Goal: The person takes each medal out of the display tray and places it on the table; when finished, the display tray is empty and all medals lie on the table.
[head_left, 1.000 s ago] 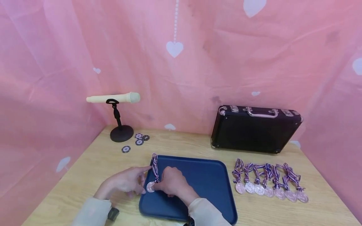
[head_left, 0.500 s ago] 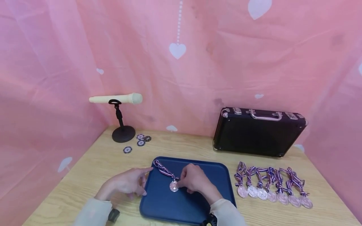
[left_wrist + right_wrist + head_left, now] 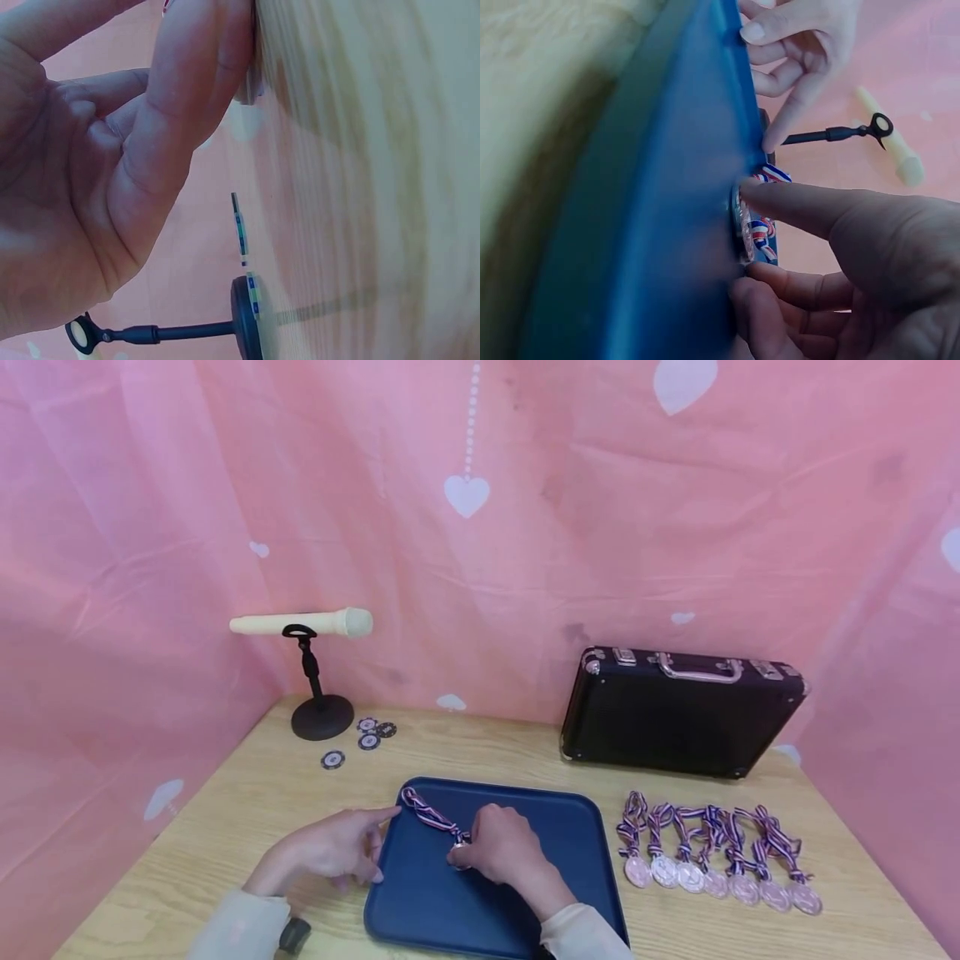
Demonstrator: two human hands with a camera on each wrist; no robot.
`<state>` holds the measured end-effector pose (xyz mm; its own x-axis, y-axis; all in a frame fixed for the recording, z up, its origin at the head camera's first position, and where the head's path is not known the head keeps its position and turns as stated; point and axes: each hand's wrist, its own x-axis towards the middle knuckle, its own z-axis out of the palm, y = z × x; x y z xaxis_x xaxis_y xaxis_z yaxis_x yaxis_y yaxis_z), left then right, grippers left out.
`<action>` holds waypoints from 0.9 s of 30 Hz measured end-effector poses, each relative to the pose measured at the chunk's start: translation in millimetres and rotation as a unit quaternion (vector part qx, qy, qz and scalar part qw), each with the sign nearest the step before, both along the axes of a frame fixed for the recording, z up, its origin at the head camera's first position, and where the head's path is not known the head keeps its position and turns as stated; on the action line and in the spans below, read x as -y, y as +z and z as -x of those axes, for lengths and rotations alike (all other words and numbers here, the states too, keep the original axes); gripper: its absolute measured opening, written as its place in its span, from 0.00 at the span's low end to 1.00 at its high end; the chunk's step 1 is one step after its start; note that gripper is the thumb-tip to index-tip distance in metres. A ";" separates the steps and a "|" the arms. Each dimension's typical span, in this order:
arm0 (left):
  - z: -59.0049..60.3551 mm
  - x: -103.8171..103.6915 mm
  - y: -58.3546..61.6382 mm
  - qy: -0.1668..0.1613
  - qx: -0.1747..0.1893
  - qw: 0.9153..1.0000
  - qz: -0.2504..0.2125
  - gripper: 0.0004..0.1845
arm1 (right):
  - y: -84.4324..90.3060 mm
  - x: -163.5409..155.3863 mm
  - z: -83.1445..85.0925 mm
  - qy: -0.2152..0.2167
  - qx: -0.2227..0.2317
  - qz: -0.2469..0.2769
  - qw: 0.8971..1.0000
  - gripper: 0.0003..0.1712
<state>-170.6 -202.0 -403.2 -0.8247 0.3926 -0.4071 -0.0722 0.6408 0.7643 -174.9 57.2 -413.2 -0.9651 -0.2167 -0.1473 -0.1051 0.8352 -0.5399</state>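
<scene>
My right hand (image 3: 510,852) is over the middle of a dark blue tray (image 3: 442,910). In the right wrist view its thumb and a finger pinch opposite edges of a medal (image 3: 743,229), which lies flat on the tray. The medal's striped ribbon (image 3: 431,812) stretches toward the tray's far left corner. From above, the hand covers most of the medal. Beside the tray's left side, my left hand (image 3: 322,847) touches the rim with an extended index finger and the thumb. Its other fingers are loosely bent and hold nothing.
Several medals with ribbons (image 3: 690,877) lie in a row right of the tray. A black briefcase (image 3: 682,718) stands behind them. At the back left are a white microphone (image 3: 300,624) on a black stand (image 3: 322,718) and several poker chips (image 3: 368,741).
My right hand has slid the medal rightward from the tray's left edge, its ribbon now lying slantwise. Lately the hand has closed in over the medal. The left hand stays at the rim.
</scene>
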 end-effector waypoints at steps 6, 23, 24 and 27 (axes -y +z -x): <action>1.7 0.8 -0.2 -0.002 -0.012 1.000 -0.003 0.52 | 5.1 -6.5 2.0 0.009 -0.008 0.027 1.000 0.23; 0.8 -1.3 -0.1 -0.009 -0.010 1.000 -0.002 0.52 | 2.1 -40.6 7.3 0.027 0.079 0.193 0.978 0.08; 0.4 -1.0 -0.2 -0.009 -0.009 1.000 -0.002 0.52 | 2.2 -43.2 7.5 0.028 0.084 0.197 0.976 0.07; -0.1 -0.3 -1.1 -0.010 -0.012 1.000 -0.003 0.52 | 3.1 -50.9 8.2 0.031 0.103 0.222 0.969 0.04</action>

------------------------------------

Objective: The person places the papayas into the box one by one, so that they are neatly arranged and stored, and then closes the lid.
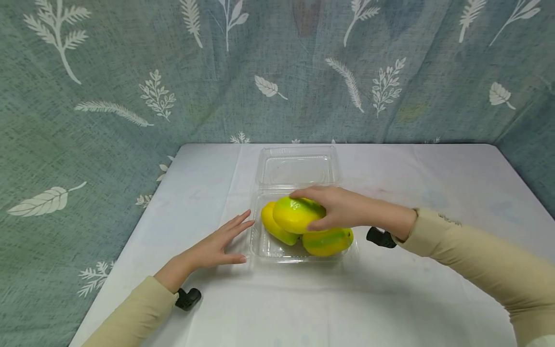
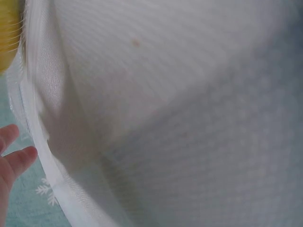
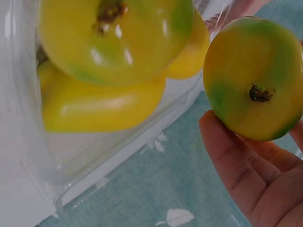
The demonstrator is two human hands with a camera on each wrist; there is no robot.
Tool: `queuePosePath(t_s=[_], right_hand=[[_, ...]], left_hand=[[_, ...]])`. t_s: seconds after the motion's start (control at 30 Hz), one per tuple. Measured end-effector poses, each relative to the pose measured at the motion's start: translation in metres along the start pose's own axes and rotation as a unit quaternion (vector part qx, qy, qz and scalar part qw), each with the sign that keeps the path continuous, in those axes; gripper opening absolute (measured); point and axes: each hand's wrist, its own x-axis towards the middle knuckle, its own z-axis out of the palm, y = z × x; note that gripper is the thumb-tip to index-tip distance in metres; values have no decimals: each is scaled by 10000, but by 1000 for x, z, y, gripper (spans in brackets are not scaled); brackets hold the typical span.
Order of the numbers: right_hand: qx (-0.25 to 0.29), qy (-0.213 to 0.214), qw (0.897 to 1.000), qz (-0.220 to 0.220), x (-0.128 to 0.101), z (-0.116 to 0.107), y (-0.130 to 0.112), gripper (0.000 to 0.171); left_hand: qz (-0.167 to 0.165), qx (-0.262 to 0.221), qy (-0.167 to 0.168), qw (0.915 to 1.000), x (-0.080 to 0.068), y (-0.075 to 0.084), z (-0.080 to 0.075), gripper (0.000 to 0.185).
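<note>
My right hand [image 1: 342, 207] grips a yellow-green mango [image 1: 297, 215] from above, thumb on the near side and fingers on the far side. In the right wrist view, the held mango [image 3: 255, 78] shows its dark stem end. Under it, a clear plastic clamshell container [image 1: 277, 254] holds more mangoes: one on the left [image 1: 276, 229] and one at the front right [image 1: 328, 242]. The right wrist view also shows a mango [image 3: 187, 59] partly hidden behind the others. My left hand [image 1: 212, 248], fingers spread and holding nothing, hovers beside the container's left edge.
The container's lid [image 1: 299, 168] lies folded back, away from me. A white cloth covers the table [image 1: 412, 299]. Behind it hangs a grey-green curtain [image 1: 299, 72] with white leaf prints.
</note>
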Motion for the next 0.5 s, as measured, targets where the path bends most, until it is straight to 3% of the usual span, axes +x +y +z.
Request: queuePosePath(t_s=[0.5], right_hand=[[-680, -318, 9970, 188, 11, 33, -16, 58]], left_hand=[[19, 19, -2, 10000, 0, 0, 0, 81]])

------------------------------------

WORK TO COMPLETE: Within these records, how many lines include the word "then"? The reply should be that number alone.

WRITTEN REPLY: 2